## REQUIREMENT
Reproduce all of the records exactly.

INFORMATION START

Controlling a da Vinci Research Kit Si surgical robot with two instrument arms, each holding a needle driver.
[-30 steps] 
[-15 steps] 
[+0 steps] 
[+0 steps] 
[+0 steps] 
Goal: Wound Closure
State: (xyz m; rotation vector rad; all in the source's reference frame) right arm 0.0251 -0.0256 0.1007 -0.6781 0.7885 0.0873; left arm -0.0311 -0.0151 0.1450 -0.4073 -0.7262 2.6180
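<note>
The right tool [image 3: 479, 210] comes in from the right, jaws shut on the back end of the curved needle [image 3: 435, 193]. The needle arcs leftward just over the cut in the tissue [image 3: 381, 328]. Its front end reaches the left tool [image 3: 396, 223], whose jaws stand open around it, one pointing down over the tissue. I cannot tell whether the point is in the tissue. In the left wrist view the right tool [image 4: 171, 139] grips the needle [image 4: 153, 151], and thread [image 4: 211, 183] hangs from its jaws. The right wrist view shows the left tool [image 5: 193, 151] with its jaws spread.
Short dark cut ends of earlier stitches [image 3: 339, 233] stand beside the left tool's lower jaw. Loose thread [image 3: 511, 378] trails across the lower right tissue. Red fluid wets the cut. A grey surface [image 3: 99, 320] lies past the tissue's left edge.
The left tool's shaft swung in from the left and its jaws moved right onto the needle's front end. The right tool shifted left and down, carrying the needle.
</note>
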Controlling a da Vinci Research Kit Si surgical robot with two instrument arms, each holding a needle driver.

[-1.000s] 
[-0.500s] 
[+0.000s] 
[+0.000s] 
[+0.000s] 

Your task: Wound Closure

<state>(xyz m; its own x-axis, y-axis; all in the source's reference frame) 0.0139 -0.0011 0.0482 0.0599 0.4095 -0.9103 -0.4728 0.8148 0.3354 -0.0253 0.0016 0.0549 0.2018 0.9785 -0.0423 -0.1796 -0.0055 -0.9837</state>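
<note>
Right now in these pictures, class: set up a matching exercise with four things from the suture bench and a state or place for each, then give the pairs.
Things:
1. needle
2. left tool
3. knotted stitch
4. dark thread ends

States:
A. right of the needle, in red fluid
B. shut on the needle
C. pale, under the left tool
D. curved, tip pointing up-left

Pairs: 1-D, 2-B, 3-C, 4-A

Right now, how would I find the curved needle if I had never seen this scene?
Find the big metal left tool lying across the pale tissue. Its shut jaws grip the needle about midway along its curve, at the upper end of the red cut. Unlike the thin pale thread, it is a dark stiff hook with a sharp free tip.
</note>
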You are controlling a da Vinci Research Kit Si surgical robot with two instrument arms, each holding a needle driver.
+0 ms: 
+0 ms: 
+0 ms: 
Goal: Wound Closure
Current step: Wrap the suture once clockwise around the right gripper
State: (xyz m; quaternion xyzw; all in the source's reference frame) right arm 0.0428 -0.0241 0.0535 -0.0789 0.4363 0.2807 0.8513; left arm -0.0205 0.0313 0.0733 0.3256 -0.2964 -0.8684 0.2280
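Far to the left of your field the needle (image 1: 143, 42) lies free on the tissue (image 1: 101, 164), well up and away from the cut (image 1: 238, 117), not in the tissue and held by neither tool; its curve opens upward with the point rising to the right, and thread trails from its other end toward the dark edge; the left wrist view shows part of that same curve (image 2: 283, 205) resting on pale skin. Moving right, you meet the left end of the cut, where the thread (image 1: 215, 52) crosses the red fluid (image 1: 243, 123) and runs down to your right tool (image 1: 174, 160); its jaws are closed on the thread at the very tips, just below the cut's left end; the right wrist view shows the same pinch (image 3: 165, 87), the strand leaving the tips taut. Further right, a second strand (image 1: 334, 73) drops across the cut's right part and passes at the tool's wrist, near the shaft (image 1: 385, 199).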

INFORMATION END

## EXERCISE RESULT
Controlling a da Vinci Research Kit Si surgical robot with two instrument arms, each holding a needle driver.
[-30 steps] 
[-15 steps] 
[+0 steps] 
[+0 steps] 
[+0 steps] 
Goal: Wound Closure
State: (xyz m; rotation vector rad; all in the source's reference frame) right arm 0.0251 -0.0256 0.1007 -0.6781 0.7885 0.0873; left arm -0.0311 -0.0151 0.1450 -0.4073 -0.7262 2.6180
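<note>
The right tool [image 3: 479, 210] comes in from the right, jaws shut on the back end of the curved needle [image 3: 435, 193]. The needle arcs leftward just over the cut in the tissue [image 3: 381, 328]. Its front end reaches the left tool [image 3: 396, 223], whose jaws stand open around it, one pointing down over the tissue. I cannot tell whether the point is in the tissue. In the left wrist view the right tool [image 4: 171, 139] grips the needle [image 4: 153, 151], and thread [image 4: 211, 183] hangs from its jaws. The right wrist view shows the left tool [image 5: 193, 151] with its jaws spread.
Short dark cut ends of earlier stitches [image 3: 339, 233] stand beside the left tool's lower jaw. Loose thread [image 3: 511, 378] trails across the lower right tissue. Red fluid wets the cut. A grey surface [image 3: 99, 320] lies past the tissue's left edge.
The left tool's shaft swung in from the left and its jaws moved right onto the needle's front end. The right tool shifted left and down, carrying the needle.
</note>
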Controlling a da Vinci Research Kit Si surgical robot with two instrument arms, each holding a needle driver.

[-1.000s] 
[-0.500s] 
[+0.000s] 
[+0.000s] 
[+0.000s] 

Your task: Wound Closure

<state>(xyz m; its own x-axis, y-axis; all in the source's reference frame) 0.0139 -0.0011 0.0482 0.0599 0.4095 -0.9103 -0.4728 0.8148 0.3354 -0.0253 0.0016 0.0549 0.2018 0.9785 -0.0423 -0.1796 -0.0055 -0.9837</state>
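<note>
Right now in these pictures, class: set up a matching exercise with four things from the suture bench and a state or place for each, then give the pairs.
Things:
1. needle
2. left tool
3. knotted stitch
4. dark thread ends

States:
A. right of the needle, in red fluid
B. shut on the needle
C. pale, under the left tool
D. curved, tip pointing up-left

Pairs: 1-D, 2-B, 3-C, 4-A

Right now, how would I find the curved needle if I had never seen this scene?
Find the big metal left tool lying across the pale tissue. Its shut jaws grip the needle about midway along its curve, at the upper end of the red cut. Unlike the thin pale thread, it is a dark stiff hook with a sharp free tip.
</note>
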You are controlling a da Vinci Research Kit Si surgical robot with two instrument arms, each holding a needle driver.
+0 ms: 
+0 ms: 
+0 ms: 
Goal: Wound Closure
Current step: Wrap the suture once clockwise around the right gripper
State: (xyz m; quaternion xyzw; all in the source's reference frame) right arm 0.0428 -0.0241 0.0535 -0.0789 0.4363 0.2807 0.8513; left arm -0.0205 0.0313 0.0733 0.3256 -0.2964 -0.8684 0.2280
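Far to the left of your field the needle (image 1: 143, 42) lies free on the tissue (image 1: 101, 164), well up and away from the cut (image 1: 238, 117), not in the tissue and held by neither tool; its curve opens upward with the point rising to the right, and thread trails from its other end toward the dark edge; the left wrist view shows part of that same curve (image 2: 283, 205) resting on pale skin. Moving right, you meet the left end of the cut, where the thread (image 1: 215, 52) crosses the red fluid (image 1: 243, 123) and runs down to your right tool (image 1: 174, 160); its jaws are closed on the thread at the very tips, just below the cut's left end; the right wrist view shows the same pinch (image 3: 165, 87), the strand leaving the tips taut. Further right, a second strand (image 1: 334, 73) drops across the cut's right part and passes at the tool's wrist, near the shaft (image 1: 385, 199).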

What the exercise asked for is now complete.